Profile: former Scottish Health Secretary Shona Robison
- Published
Shona Robison has quit as Scotland's health secretary after three and a half years in what she called a "very challenging" and "all-consuming" post.
In her resignation letter, the 52-year-old said her own life had also been challenging in recent times, "losing both of my parents, having a health scare of my own and some big changes in my personal life".
Those changes include a high-profile split from her partner of 20 years - SNP MP Stewart Hosie - and a new relationship.
She said she was now entering a "new chapter" of her life and wanted to "focus on those closest to me".
Born in Redcar in Yorkshire, Ms Robison went to school in Alva in Clackmannanshire before studying at Glasgow University and Jordanhill College.
She worked in Glasgow City Council's social work department before being elected an MSP, but had long been active in politics. She was part of the youth wing of the SNP alongside future cabinet colleagues Nicola Sturgeon and Fiona Hyslop.
Ms Robison has been an MSP throughout the lifetime of the Scottish Parliament, and has served as a government minister since 2007.
She was first elected as a list member for the north east Scotland region in 1999, before winning a constituency seat in Dundee East at the next election - the seat she has held ever since, increasing her majority to 10,898 votes in 2016.
When the SNP entered government in 2007, Ms Robison was appointed minister for public health, having previously been the party's health spokesperson.
She shifted to the sport brief after the 2011 election, overseeing the preparations for the Glasgow Commonwealth Games and the Ryder Cup at Gleneagles in 2014.
Ms Robison then entered the cabinet for the first time in April 2014, in a newly-created post which has been variously known under titles including equalities, social justice and communities secretary.
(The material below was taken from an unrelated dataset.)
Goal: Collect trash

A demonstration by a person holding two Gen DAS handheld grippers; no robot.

By the end of the year she had moved back to the health portfolio, taking on the role as health secretary under new First Minister Nicola Sturgeon.
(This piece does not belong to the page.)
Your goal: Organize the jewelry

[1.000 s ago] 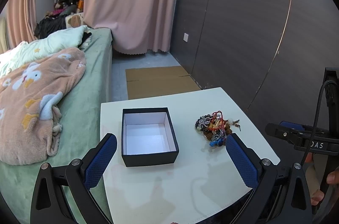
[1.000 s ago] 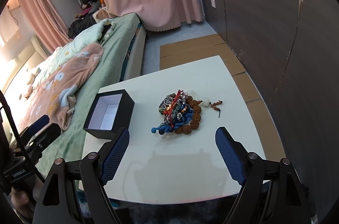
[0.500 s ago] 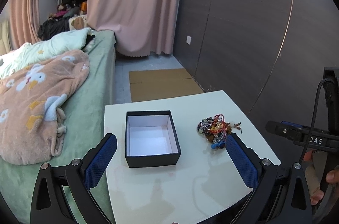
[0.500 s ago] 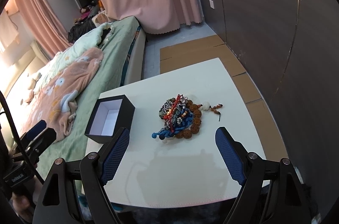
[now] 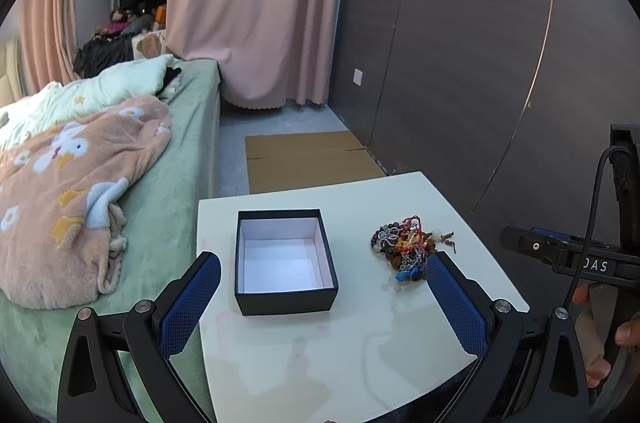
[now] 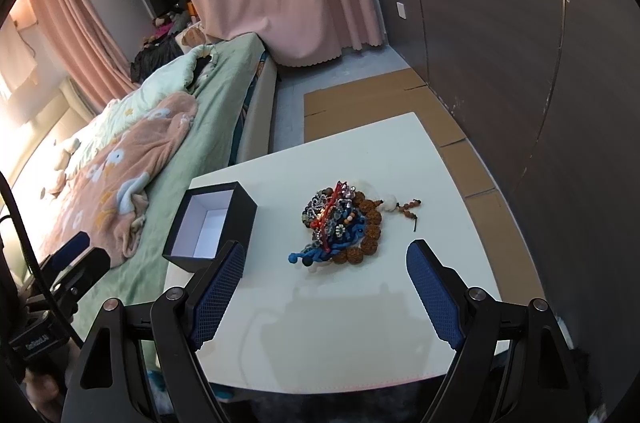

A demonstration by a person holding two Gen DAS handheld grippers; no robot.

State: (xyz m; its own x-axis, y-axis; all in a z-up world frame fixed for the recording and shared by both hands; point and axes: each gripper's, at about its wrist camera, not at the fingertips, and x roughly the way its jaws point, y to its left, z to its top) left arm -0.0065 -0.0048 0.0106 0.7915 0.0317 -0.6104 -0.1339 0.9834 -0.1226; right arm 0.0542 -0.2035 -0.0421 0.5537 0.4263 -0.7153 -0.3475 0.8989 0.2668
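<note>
White tabletop (image 5: 360, 343), mid-frame in both views. Tangled jewelry pile (image 6: 344, 223) at centre of the right wrist view, black open box (image 6: 210, 225) to its left, apart. Left gripper (image 5: 316, 299) jaws wide, nothing between. Right gripper (image 6: 326, 289) jaws wide, empty, just below the pile.

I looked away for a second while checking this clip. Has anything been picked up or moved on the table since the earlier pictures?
Nothing was picked up or moved. The tangled pile of beaded jewelry lies untouched on the white table, beside the empty black box with white lining. The left gripper and right gripper hold their jaws open, empty.
</note>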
Her tenure saw increased health spending from the budget and the NHS Scotland workforce hitting a record high, as well as the integration of health and social care.
However concerns were raised during this time about long-term planning, with the health services facing increased demand from an ageing population during a period of austerity.
Pressure on Ms Robison grew following a series of issues at the health board in her own constituency, NHS Tayside.
The board has struggled through a series of financial crises, and is propped up financially by loans from the government.
After it emerged that money had been taken from a charity endowment fund to plug a "funding deficit", Ms Robison demanded the resignation of the board's chairman and chief executive.
This sparked the latest in a series of questions about the health secretary's future, with Labour MSP Anas Sarwar making more than a dozen calls for her to quit.
MSPs later held a debate focusing mainly on her future, at which the SNP accepted the wording of a Conservative motion concluding that "failing sustained and immediate action, the cabinet secretary for health and sport should be held accountable for the ongoing problems".
During the debate Ms Robison had to look on as Labour and Lib Dem members called for her head, and criticised the Conservatives for not joining them in this.
Criticism was also heard from outwith politics, with the family of a man who took his own life after being refused admission to a mental health centre in Dundee also urging Ms Robison to do the "honourable thing" and resign.
Ms Sturgeon, a close friend of Ms Robison, repeatedly insisted she had full confidence in her health secretary.
As she stepped down, Ms Robison made no mention of these controversies.
Instead she made sure to pay tribute to the efforts of everyone who worked in the health service and say how delighted she was to have approved a 9% pay rise over the next three years.
She also pointed to her achievements in delivering a new GP contract and expanding healthcare training places.
And she said she was most proud of seeing the "long-fought-for" minimum price per unit of alcohol come in to law.